In Maryland, all board meetings of condominiums and homeowner associations must be open to all owners, unless the purpose of the meeting falls within one of the narrowly defined exceptions set forth in the law whereby the board is permitted to meet in closed session. These narrowly defined exceptions include consulting with legal counsel on legal matters, discussing employment matters, reviewing an individual owner’s assessment account and investigating possible criminal misconduct. Please note that a couple of years ago, the former catch all whereby the board could close a meeting on the vote of two-thirds of the board members present for some exceptional reason so compelling as to override the general public policy in favor of open meetings was removed from the law. The rationale behind the open meeting requirement is to provide owners with the opportunity to keep informed of matters impacting the association and to prevent the board from acting secretly.
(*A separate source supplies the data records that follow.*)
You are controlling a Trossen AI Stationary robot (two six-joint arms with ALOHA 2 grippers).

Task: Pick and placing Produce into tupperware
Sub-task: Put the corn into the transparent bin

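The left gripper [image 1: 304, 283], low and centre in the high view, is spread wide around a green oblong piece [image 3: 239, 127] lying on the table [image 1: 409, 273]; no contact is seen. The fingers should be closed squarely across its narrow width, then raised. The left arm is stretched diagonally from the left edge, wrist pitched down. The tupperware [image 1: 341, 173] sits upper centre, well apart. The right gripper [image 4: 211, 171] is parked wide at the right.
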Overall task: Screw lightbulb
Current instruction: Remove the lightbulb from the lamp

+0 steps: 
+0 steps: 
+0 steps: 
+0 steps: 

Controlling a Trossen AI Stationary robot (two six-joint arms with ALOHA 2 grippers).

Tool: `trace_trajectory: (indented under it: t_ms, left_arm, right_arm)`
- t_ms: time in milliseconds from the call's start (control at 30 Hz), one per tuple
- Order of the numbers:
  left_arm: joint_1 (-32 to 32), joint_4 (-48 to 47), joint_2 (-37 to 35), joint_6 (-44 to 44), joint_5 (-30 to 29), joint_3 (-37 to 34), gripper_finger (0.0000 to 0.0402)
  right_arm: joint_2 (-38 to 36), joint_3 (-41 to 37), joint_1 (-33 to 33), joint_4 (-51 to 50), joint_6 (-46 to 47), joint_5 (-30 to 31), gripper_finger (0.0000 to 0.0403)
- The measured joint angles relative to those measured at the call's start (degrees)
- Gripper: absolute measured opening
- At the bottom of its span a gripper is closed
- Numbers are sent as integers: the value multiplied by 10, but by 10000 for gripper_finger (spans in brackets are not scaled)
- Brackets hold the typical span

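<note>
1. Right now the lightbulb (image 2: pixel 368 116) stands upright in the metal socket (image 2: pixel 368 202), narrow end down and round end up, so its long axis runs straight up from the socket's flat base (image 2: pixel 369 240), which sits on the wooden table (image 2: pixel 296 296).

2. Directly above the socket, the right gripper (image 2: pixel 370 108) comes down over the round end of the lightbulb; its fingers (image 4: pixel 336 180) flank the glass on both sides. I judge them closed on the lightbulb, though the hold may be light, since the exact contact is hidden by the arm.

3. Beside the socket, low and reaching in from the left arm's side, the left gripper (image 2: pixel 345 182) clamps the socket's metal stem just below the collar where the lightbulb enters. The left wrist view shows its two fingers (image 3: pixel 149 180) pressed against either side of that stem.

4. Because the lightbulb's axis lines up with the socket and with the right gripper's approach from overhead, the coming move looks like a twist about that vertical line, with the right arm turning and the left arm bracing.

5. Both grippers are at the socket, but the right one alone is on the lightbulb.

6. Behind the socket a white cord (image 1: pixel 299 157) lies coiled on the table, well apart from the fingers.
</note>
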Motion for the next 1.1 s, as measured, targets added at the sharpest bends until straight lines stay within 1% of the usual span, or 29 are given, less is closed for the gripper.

In turn, open meetings assist the board in defending itself against claims from disgruntled owners who claim that the board is enveloped in a shroud of secrecy or has been acting improperly.
Many purists argue that anytime the board meets to discuss association business, the meeting is de facto a board meeting and, therefore, unless the purpose of the meeting is one that, by law, can be held in closed session, the meeting must be open to all of the owners. Using this logic, working sessions, which are not open to owners, are in violation of Maryland law. Others claim that working sessions are not meetings and, as long as no official decisions are made at these working sessions, board members are permitted to meet informally.
Recognizing the benefit of working sessions, while still being mindful of the open meeting requirements for Maryland condominium and homeowner associations, perhaps a compromise position is that the board can hold a working session, but that any decision must be made at a board meeting. In addition, rather than having all of the discussion occur at the working session and having only the vote occur at the open board meeting, I suggest that associations have some discussion at the board meetings so that owners are aware of the thought process and parameters that were discussed in reaching a particular decision. To date, there has not been any case law in Maryland addressing the legality of working sessions. However, if the issue of whether condominium or homeowner association boards can meet in working sessions is ever litigated, I cannot opine on whether the Court would permit working sessions as long as no vote is taken, or whether the Court would rule that working sessions are in violation of the open meeting requirements set forth in Maryland law and, therefore, are prohibited for condominiums and homeowner associations.
Please note that District of Columbia Condominium law does not impose an open meeting requirement on condominiums or cooperatives. Moreover, by statute, Maryland cooperatives are not subject to open meeting requirements either. Although they are not required to do so, I suggest that District of Columbia condominiums and Maryland cooperatives hold open meetings, unless the issue to be addressed is such that it would not be prudent for the board to discuss it at an open meeting.